Among the entries, find the lines with the string "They" and report them.
** Exercise material follows **
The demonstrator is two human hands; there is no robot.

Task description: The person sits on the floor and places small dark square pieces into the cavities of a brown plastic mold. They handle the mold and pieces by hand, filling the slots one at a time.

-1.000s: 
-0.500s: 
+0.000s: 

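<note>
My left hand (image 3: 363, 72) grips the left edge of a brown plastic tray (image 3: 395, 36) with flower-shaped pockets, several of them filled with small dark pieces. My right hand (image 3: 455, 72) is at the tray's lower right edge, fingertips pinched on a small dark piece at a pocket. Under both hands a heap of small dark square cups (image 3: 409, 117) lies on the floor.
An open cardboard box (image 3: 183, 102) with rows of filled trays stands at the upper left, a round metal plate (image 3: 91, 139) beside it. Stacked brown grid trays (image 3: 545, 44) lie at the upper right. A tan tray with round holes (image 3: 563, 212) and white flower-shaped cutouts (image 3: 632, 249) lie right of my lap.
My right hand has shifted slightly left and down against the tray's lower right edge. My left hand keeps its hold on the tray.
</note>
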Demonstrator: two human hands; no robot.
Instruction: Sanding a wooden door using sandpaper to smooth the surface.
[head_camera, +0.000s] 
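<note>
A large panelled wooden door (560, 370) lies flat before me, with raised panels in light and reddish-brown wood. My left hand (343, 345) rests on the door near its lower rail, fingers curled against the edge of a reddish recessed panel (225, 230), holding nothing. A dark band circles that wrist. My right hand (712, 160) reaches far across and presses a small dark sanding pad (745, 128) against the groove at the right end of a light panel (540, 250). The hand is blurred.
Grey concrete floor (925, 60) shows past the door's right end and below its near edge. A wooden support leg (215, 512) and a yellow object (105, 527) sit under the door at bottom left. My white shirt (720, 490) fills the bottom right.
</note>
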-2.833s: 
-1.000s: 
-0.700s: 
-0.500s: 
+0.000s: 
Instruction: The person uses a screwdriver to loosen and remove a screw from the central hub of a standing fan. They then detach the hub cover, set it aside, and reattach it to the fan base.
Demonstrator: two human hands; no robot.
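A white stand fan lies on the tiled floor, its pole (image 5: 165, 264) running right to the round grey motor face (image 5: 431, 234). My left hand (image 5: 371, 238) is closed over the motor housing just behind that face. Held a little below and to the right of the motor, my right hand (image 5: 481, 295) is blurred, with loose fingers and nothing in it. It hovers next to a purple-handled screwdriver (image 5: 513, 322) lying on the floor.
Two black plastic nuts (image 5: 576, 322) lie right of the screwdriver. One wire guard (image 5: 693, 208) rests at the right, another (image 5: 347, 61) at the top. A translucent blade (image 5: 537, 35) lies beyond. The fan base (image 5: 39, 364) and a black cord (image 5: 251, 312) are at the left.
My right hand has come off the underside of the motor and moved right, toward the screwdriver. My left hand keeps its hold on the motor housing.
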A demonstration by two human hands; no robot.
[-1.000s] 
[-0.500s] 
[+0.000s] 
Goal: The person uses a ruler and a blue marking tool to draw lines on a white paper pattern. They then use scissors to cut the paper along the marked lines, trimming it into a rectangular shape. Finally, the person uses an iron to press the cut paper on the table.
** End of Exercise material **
▶ [Output for this task]
Task description: The person sits on the floor and places small dark square pieces into the cavities of a brown plastic mold. They handle the mold and pieces by hand, filling the slots one at a time.
Instruction: The person uses a screwdriver to loosen and remove a screw from the central hub of a standing fan. They then detach the hub cover, set it aside, and reattach it to the fan base.
Goal: The person uses a ruler and a blue marking tool to draw lines on a white paper pattern. They then use scissors to cut the paper along the marked lines, trimming it into a rectangular shape. Finally, the person uses an iron to press the cut paper on the table.

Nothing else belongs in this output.